> _Action item_
The listing below must be repeated word for word, with its images excluded.

[Start of Attachment]

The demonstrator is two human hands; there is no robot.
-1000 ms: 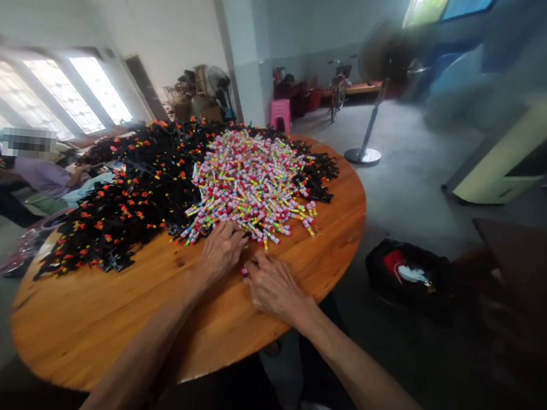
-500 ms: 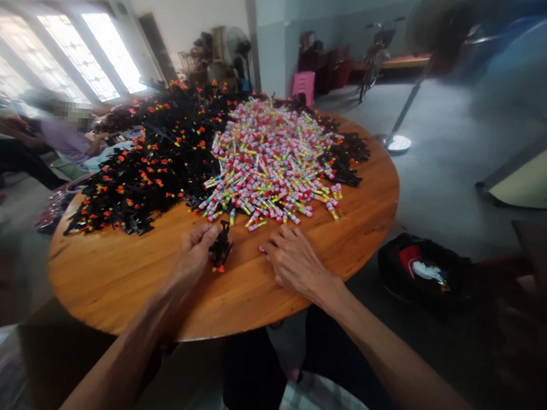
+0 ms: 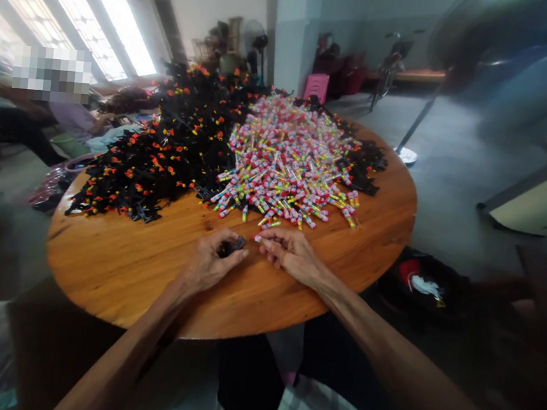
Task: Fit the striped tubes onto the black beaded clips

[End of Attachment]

> _Exercise output_
The demonstrator is two human hands; there is no robot.
-1000 ms: 
-500 ms: 
+0 ms: 
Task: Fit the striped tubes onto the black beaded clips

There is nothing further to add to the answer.